(Aim of the exercise)
The lines below, from the one holding "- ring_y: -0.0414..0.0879" through the one holding "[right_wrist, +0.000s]", are to be restated word for word, with all images left out.

(Source material)
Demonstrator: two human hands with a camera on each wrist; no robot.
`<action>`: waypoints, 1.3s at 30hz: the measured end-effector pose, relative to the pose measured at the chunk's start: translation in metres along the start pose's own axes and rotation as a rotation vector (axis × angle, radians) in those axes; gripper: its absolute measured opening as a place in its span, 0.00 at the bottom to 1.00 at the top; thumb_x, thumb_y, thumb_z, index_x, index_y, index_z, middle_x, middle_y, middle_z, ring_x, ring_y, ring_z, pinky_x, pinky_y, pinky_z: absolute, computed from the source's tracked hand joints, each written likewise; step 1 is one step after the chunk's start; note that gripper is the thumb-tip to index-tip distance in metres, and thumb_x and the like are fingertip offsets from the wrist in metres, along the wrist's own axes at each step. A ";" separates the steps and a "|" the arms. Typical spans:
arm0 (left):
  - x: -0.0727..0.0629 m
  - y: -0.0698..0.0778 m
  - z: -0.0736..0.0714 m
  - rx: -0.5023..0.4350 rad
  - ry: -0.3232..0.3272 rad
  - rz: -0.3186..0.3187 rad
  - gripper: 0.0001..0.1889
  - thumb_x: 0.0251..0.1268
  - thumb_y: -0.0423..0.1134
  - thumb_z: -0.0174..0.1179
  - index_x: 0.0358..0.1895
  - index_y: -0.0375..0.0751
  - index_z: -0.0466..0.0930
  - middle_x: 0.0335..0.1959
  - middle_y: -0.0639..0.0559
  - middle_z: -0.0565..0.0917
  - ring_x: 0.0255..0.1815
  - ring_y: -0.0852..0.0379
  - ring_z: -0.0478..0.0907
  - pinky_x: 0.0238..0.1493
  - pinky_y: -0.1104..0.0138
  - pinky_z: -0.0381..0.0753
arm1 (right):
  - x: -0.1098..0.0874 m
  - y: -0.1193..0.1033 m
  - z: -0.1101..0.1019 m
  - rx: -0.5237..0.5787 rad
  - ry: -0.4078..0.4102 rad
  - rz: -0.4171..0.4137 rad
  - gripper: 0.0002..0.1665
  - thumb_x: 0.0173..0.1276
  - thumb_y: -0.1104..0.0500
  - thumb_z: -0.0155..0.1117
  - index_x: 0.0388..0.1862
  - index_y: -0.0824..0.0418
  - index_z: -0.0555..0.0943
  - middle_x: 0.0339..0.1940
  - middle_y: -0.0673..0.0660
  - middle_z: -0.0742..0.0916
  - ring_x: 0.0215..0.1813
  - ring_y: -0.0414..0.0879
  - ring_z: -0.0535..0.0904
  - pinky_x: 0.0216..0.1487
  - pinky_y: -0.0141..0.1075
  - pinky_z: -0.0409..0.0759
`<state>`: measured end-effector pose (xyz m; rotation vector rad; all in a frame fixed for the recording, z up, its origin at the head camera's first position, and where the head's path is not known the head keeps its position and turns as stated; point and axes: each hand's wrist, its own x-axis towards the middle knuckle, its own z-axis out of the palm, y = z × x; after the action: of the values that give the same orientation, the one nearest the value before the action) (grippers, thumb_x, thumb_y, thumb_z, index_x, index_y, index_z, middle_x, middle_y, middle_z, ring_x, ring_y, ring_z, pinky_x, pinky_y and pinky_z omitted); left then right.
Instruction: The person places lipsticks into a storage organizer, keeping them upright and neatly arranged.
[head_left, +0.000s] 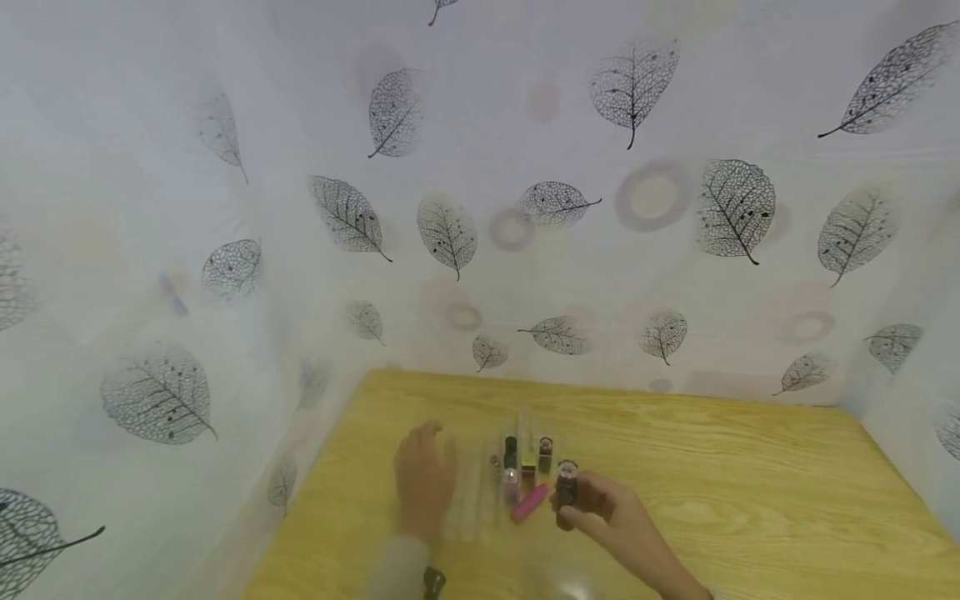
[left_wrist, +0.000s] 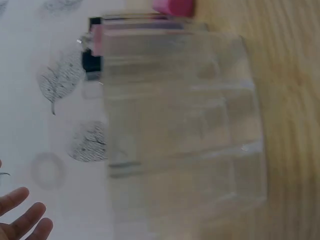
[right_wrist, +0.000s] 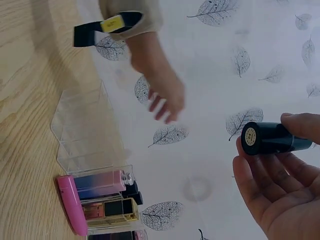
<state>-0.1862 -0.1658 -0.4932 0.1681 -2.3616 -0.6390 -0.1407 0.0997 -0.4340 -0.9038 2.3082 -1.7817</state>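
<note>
My right hand (head_left: 615,517) holds a dark lipstick tube (head_left: 567,493) between thumb and fingers, above the table. In the right wrist view the black lipstick lies on its side in the picture, its round labelled end facing the camera. A clear acrylic organizer (left_wrist: 180,125) stands to the left of that hand, with several cosmetics in its right-hand compartments. My left hand (head_left: 424,479) hovers beside the organizer's left side, blurred, fingers loosely extended and holding nothing. A bright pink tube-shaped object (head_left: 531,503) lies at the organizer's front edge.
Among the organizer's contents are a pink-blue tube (right_wrist: 100,183) and a gold-and-black lipstick (right_wrist: 111,209). The wood-grain table (head_left: 712,467) ends at white leaf-printed sheeting (head_left: 480,125) at the back and sides. A small black object (head_left: 433,582) shows near the left sleeve.
</note>
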 end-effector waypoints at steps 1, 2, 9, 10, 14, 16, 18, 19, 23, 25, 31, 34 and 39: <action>-0.002 -0.007 0.002 0.008 -0.027 -0.032 0.13 0.60 0.40 0.59 0.45 0.37 0.76 0.40 0.43 0.82 0.42 0.47 0.78 0.46 0.53 0.78 | 0.001 0.001 -0.001 0.003 -0.005 -0.001 0.18 0.65 0.63 0.59 0.50 0.73 0.74 0.40 0.65 0.85 0.40 0.34 0.82 0.45 0.30 0.81; -0.005 -0.013 0.004 0.009 -0.057 -0.068 0.14 0.60 0.40 0.59 0.46 0.37 0.76 0.41 0.43 0.81 0.43 0.47 0.78 0.46 0.53 0.78 | 0.002 0.003 -0.003 0.007 -0.006 0.004 0.18 0.65 0.63 0.59 0.50 0.73 0.74 0.41 0.66 0.85 0.40 0.34 0.82 0.45 0.30 0.81; -0.023 -0.064 0.039 0.005 -0.238 -0.229 0.13 0.62 0.38 0.57 0.48 0.37 0.75 0.39 0.42 0.81 0.38 0.47 0.79 0.39 0.55 0.80 | 0.019 0.012 -0.017 0.038 0.010 0.098 0.22 0.66 0.62 0.58 0.53 0.76 0.72 0.45 0.73 0.82 0.41 0.33 0.82 0.46 0.28 0.80; -0.024 -0.072 0.043 -0.007 -0.214 -0.193 0.13 0.62 0.38 0.56 0.47 0.37 0.75 0.38 0.43 0.81 0.38 0.49 0.79 0.40 0.56 0.80 | 0.024 0.014 -0.019 0.031 0.013 0.108 0.22 0.66 0.61 0.59 0.53 0.76 0.72 0.45 0.73 0.82 0.41 0.34 0.82 0.46 0.30 0.81; -0.035 -0.129 0.093 -0.061 -0.159 -0.106 0.11 0.67 0.43 0.52 0.47 0.42 0.75 0.34 0.48 0.81 0.33 0.57 0.77 0.35 0.62 0.81 | 0.046 0.026 -0.023 -0.034 0.046 0.155 0.22 0.65 0.60 0.61 0.54 0.72 0.74 0.44 0.68 0.83 0.40 0.36 0.82 0.44 0.30 0.81; -0.032 -0.114 0.080 -0.029 -0.159 -0.086 0.09 0.66 0.40 0.53 0.44 0.40 0.75 0.32 0.48 0.80 0.31 0.57 0.77 0.33 0.64 0.80 | 0.059 0.037 -0.023 -0.072 0.062 0.163 0.22 0.64 0.59 0.62 0.54 0.71 0.75 0.44 0.65 0.84 0.42 0.40 0.81 0.44 0.30 0.80; -0.032 -0.101 0.073 0.031 -0.190 -0.101 0.08 0.66 0.38 0.52 0.41 0.36 0.75 0.29 0.44 0.79 0.28 0.53 0.76 0.30 0.61 0.79 | 0.072 0.049 -0.023 -0.118 0.068 0.167 0.23 0.63 0.59 0.63 0.55 0.69 0.75 0.43 0.63 0.84 0.44 0.42 0.81 0.45 0.29 0.80; -0.031 -0.089 0.062 0.045 -0.192 -0.095 0.08 0.65 0.37 0.52 0.39 0.34 0.74 0.28 0.43 0.79 0.27 0.53 0.76 0.30 0.61 0.79 | 0.078 0.055 -0.023 -0.138 0.063 0.164 0.23 0.63 0.59 0.63 0.55 0.69 0.75 0.42 0.62 0.84 0.45 0.44 0.80 0.45 0.29 0.80; -0.032 -0.072 0.051 0.091 -0.185 -0.078 0.11 0.67 0.41 0.50 0.38 0.36 0.76 0.27 0.46 0.78 0.27 0.54 0.74 0.29 0.61 0.77 | 0.100 0.078 -0.019 -0.181 0.020 0.143 0.22 0.64 0.58 0.63 0.54 0.69 0.76 0.43 0.63 0.84 0.46 0.52 0.81 0.44 0.33 0.82; -0.030 -0.058 0.038 0.119 -0.229 -0.117 0.09 0.62 0.40 0.54 0.38 0.38 0.77 0.29 0.46 0.79 0.29 0.53 0.75 0.31 0.60 0.77 | 0.108 0.088 -0.016 -0.190 -0.012 0.120 0.22 0.64 0.59 0.62 0.53 0.70 0.76 0.44 0.65 0.84 0.47 0.57 0.81 0.43 0.34 0.82; -0.032 -0.061 0.041 0.155 -0.251 -0.108 0.08 0.63 0.41 0.54 0.39 0.42 0.77 0.32 0.49 0.80 0.30 0.56 0.75 0.31 0.63 0.76 | 0.124 0.110 -0.007 -0.277 -0.071 0.093 0.20 0.62 0.61 0.63 0.50 0.71 0.76 0.40 0.64 0.85 0.43 0.53 0.81 0.41 0.32 0.82; -0.033 -0.062 0.042 0.138 -0.244 -0.104 0.08 0.64 0.42 0.54 0.38 0.42 0.78 0.32 0.49 0.80 0.31 0.55 0.75 0.31 0.62 0.76 | 0.128 0.115 -0.005 -0.309 -0.077 0.108 0.21 0.60 0.62 0.64 0.50 0.71 0.76 0.40 0.63 0.85 0.42 0.52 0.82 0.41 0.34 0.83; -0.033 -0.062 0.042 0.120 -0.251 -0.128 0.09 0.64 0.43 0.53 0.39 0.42 0.78 0.32 0.50 0.80 0.32 0.55 0.76 0.33 0.61 0.76 | 0.131 0.116 -0.004 -0.343 -0.101 0.106 0.20 0.58 0.63 0.65 0.49 0.72 0.76 0.39 0.64 0.85 0.41 0.54 0.82 0.42 0.38 0.83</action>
<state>-0.1907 -0.1934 -0.5700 0.3100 -2.6497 -0.6075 -0.2958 0.0544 -0.5016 -0.8703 2.5855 -1.2913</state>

(Task response)
  - ring_y: -0.0414..0.0879
  - ring_z: -0.0535..0.0904
  - pinky_x: 0.0216..0.1487
  - pinky_y: -0.0141..0.1075
  - pinky_z: -0.0409..0.0759
`<state>`: measured end-effector pose (xyz m; rotation vector rad; all in a frame fixed for the recording, z up, its origin at the head camera's first position, and where the head's path is not known the head keeps its position and turns as stated; point and axes: each hand's wrist, its own x-axis towards the middle knuckle, its own z-axis out of the palm, y = z × x; after the action: of the values that give the same orientation, the one nearest the value before the action) (grippers, thumb_x, thumb_y, thumb_z, index_x, index_y, index_z, middle_x, middle_y, middle_z, ring_x, ring_y, ring_z, pinky_x, pinky_y and pinky_z omitted); left then right.
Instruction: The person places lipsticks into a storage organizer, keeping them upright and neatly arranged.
[head_left, +0.000s] 
[left_wrist, +0.000s] 
[right_wrist, +0.000s] 

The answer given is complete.